DogsBite.org, a national dog bite victims’ group, released their 2008 report on pit bulls shot for public safety reasons. The 20-page report documents 373 incidences in which U.S. law enforcement officers and citizens were forced to shoot a dangerous pit bull to prevent an attack or to stop an ongoing attack.

The report tracked 12 data aspects per incident. Of the 373 incidences, 626 bullets were fired and 319 pit bulls were killed: 148 people suffered bite injury in these incidences as well. In at least three instances, the bite injury resulted in amputation. In six instances, the bite injury resulted in death. The findings also show that firearm intervention might have prevented at least eight deaths by a pit bull mauling in this period.

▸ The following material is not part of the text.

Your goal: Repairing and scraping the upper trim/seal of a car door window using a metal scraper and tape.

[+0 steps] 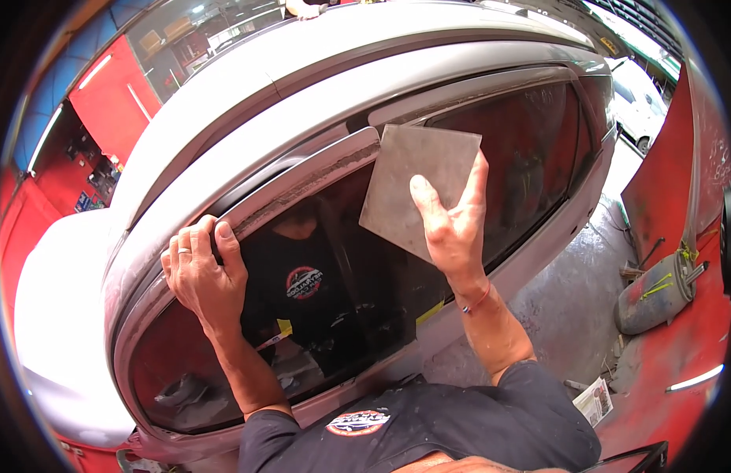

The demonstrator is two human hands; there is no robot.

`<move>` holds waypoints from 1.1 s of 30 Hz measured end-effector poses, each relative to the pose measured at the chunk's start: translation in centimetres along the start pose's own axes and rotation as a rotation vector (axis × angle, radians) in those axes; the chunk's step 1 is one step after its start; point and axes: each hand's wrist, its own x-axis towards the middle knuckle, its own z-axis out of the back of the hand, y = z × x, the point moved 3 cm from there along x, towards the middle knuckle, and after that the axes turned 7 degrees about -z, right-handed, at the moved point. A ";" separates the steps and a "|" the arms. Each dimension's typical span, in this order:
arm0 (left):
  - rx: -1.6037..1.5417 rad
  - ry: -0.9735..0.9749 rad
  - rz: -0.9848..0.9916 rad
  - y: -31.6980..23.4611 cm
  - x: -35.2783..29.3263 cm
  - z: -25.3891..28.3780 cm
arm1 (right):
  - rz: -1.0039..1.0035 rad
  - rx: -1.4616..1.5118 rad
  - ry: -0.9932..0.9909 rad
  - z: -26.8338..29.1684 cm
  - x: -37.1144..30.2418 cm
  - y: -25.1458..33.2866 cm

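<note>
My left hand (205, 272) is closed over the upper edge of a silver car's front door frame (302, 180), its fingers hooked over the top. The frame stands a little away from the roof edge, and its surface has a dull, scuffed grey strip. My right hand (457, 232) holds a flat, grey, squarish sheet (412, 169), thumb on the near face and the other fingers mostly hidden behind it. The sheet is raised in front of the dark door window (357, 260), near the rear end of the frame; whether it touches the car I cannot tell.
The car's pale roof (247, 118) curves across the far side. At the right stand a grey drum-shaped container (655, 296) and a red wall (669, 173). A printed paper (592, 402) lies low at the right. Farther off is a white car (637, 98).
</note>
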 end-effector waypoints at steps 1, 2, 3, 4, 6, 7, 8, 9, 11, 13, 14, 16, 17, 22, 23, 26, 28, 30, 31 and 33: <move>-0.007 0.004 -0.002 0.0 0.0 0.0 | -0.036 0.059 0.011 -0.2 0.1 0.4; -0.010 0.005 -0.003 -0.1 0.0 -0.1 | -0.005 -0.013 0.014 0.1 0.7 0.0; -0.007 0.007 0.003 -0.1 -0.1 0.0 | -0.006 -0.012 0.013 0.4 0.7 -0.4; -0.003 0.010 0.010 -0.1 -0.1 0.0 | 0.019 -0.024 0.028 0.6 0.4 -0.7; -0.002 0.013 0.003 -0.2 0.1 0.2 | 0.041 -0.012 0.044 0.4 0.0 -0.7; -0.001 0.015 -0.003 -0.3 0.1 0.2 | 0.042 -0.014 0.043 0.3 0.4 -0.5; -0.004 0.014 -0.003 -0.4 0.1 0.1 | 0.039 -0.030 0.050 0.1 1.3 -0.1; -0.003 0.008 -0.001 -0.3 0.1 0.1 | 0.035 -0.043 0.058 -0.2 1.7 0.3; 0.000 0.002 0.001 -0.1 0.1 0.2 | 0.011 -0.025 0.067 0.0 1.2 0.0; -0.013 0.016 0.005 -0.3 0.0 0.0 | 0.025 0.035 0.060 0.8 0.1 -1.0; -0.012 0.013 0.006 -0.3 0.1 0.0 | 0.086 -0.073 0.034 1.0 -0.3 -1.3; -0.002 -0.032 -0.038 -0.2 0.1 0.0 | 0.083 -0.091 0.029 0.4 0.9 0.0; -0.006 -0.029 -0.041 -0.1 0.0 0.1 | 0.079 -0.104 0.030 0.0 1.3 0.7; -0.009 -0.007 -0.025 -0.3 0.1 0.2 | 0.108 -0.125 -0.013 0.3 -0.2 -0.1; -0.014 -0.006 -0.027 -0.3 0.1 0.0 | 0.107 -0.129 -0.018 0.5 0.2 0.0; -0.006 -0.028 -0.038 0.0 0.0 0.1 | 0.037 -0.100 0.019 0.2 1.0 0.8; -0.004 -0.009 -0.031 -0.4 0.1 -0.1 | 0.085 -0.097 0.005 0.5 0.3 0.2; -0.005 0.002 -0.031 -0.3 0.2 0.1 | 0.106 -0.095 -0.006 -0.1 0.6 1.0; 0.000 0.016 -0.032 -0.2 0.1 0.3 | 0.053 -0.091 -0.014 -0.2 1.3 1.1; -0.009 0.041 -0.016 -0.1 -0.2 0.5 | 0.100 -0.140 -0.015 0.0 1.3 0.9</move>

According to the report, 43 U.S. states had at least one shooting. States with the highest number of shootings include: California (37), Texas (32), Florida (24), Illinois (23) Ohio (23), Pennsylvania (20), Washington (15) and Indiana (13). Of the U.S. cities documented, Omaha had the most shootings (9), all of which occurred within a 6-month period, followed by Chicago (7) and a group of U.S. cities each reporting four.

Dogsbite.org supports breed ban legislation.  I don’t support breed bans, but do understand why someone attacked by a particular breed would want such legislation. You can read the entire report by clicking here.

Keep in mind this report only reflects pit bull stats and not other breeds that might be aggressive, like the cocker spaniel who, surprisingly, may be one of the world’s most aggressive dogs, according to a Discovery News article on a new study that found English cocker spaniels tend to be more hostile than other breeds. They just aren’t able to inflict as much damage (thankfully).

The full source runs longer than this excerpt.